Hacker News new | ask | show | jobs
by zmjjmz 1083 days ago
I'm curious if you feel strongly about the 'open internet' as well, i.e. that platforms and content should be publicly available by default (as opposed to e.g. Elon's recent move to restrict the viewability of tweets by not logged in users).

To me, these datasets don't come from some nefarious violation of privacy (surveillance) on the people who've written or otherwise authored their content, but from an aggregation of public content that was previously uncontroversial.

If these data were pulled from private content, it would be a different story - although I'm sure that many companies TOS allows the use of your 'private' content to train their models.

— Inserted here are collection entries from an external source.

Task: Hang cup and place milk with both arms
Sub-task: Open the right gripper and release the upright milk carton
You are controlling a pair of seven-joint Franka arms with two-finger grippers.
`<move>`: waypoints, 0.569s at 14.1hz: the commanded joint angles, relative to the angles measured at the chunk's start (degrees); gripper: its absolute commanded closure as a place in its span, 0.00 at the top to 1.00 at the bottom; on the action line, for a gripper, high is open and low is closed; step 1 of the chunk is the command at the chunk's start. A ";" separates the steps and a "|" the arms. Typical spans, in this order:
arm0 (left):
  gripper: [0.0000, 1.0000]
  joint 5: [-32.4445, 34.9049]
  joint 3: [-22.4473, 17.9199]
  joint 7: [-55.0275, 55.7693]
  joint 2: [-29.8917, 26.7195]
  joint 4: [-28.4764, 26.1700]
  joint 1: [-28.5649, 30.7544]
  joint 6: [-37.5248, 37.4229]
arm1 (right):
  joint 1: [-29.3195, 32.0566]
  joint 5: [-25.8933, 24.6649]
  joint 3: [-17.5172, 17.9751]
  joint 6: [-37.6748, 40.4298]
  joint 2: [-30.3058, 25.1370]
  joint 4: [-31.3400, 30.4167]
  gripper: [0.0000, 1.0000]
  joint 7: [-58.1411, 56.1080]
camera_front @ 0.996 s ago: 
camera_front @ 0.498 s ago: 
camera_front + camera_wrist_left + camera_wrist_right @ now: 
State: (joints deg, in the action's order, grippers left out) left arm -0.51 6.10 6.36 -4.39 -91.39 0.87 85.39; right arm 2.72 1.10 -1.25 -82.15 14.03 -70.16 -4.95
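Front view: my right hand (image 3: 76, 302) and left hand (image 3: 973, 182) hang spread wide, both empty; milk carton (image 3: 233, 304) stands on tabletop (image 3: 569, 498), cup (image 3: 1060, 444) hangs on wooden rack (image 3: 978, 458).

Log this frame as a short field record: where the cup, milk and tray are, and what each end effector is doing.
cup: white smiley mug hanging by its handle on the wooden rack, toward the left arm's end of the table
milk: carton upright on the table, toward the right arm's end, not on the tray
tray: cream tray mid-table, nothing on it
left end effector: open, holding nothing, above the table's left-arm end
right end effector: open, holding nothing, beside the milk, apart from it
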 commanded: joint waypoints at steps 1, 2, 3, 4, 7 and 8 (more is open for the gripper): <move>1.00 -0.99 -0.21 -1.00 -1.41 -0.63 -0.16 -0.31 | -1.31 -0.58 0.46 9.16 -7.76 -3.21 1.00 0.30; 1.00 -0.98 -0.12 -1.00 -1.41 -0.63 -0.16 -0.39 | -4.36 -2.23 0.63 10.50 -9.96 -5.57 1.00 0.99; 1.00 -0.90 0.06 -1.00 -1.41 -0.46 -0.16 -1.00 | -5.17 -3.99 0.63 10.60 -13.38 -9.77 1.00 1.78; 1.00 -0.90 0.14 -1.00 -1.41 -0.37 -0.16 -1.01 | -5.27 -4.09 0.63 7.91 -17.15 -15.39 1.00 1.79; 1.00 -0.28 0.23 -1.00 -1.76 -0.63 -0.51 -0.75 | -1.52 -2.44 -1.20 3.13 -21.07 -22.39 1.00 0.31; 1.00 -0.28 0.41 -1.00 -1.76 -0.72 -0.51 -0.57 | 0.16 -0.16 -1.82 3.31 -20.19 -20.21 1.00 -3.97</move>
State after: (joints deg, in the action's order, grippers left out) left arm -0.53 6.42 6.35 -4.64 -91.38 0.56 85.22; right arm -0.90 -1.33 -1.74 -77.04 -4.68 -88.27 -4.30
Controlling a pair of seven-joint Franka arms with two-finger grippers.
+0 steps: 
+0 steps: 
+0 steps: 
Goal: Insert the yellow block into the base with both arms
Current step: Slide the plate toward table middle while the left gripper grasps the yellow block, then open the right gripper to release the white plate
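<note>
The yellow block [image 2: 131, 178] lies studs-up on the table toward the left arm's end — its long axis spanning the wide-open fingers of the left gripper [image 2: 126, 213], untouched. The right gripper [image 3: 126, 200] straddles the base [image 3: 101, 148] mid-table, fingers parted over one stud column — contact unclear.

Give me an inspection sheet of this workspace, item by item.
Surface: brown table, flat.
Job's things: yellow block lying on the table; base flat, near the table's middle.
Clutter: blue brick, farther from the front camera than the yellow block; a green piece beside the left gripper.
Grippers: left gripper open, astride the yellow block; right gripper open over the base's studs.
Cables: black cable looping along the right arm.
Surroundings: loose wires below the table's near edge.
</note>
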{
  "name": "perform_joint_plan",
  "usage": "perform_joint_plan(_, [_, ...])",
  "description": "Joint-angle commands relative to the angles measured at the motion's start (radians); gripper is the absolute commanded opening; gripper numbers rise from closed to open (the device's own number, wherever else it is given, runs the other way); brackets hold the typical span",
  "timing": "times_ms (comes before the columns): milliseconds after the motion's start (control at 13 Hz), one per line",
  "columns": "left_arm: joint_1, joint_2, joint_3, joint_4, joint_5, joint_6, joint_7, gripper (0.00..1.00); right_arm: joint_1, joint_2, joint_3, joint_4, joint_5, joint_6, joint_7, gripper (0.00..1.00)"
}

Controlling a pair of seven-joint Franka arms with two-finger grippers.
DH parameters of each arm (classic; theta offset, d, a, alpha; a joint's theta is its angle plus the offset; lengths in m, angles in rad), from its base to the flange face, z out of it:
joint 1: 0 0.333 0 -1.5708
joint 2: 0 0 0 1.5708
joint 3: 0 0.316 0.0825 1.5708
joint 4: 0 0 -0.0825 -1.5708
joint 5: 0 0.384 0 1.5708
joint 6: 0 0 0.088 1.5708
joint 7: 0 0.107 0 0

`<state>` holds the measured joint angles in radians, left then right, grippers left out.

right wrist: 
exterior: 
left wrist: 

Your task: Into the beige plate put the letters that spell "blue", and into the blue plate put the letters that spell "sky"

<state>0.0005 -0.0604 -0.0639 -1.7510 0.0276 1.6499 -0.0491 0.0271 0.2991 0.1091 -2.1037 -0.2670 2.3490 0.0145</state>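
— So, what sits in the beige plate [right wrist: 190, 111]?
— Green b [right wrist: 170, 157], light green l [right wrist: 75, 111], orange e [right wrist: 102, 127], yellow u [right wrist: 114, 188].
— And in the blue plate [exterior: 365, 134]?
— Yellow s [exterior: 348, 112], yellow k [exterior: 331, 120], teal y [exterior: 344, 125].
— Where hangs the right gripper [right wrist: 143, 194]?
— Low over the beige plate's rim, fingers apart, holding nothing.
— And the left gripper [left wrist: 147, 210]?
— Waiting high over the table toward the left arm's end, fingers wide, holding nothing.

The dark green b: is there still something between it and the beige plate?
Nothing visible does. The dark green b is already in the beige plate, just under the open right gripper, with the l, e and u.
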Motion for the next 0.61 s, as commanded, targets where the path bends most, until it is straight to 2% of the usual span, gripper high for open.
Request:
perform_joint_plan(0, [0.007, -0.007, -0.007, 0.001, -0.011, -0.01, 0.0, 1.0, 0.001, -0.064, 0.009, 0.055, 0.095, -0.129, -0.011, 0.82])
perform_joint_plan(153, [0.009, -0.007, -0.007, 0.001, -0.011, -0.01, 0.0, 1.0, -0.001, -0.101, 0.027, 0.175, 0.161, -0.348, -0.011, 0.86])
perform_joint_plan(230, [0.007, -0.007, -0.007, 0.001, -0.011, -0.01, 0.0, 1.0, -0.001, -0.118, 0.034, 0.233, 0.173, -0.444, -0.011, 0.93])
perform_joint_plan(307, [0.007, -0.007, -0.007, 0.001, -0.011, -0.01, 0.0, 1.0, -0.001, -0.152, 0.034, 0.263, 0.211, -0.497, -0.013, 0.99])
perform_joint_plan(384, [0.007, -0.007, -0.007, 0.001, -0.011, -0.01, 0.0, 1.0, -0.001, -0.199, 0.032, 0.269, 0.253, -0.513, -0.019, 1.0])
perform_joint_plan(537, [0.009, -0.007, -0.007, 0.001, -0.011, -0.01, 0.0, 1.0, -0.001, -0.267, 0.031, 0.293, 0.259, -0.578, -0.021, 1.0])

Going forward I wonder if we may see an 'AI opt-out' for your data regulated (I'm not sure if the new EU act stipulates this)

1 comments

All personal data collection should be opt-in only

So if you have data on someone that is attributable to their person, then the only legal way to store that is with the approval and consent of the individual who created it for the explicit and narrow purposes the data is being used for.

So for example if you use any personal data for scoring in recommendation systems, then that specific use case must be agreed to by the user. If you use personal data to cluster people into affinity groups that are then shown different content than other groups, that explicit use case must be agreed to by the user. etc...

The enforcement mechanism is simple: Attributable personal data that is found to be stored without consent must be:

1. Immediately deleted 2. All previous revenues derived from the data will be transferred to the user in question

That rule + enforcement mechanism should put concrete boots on everyone collecting data.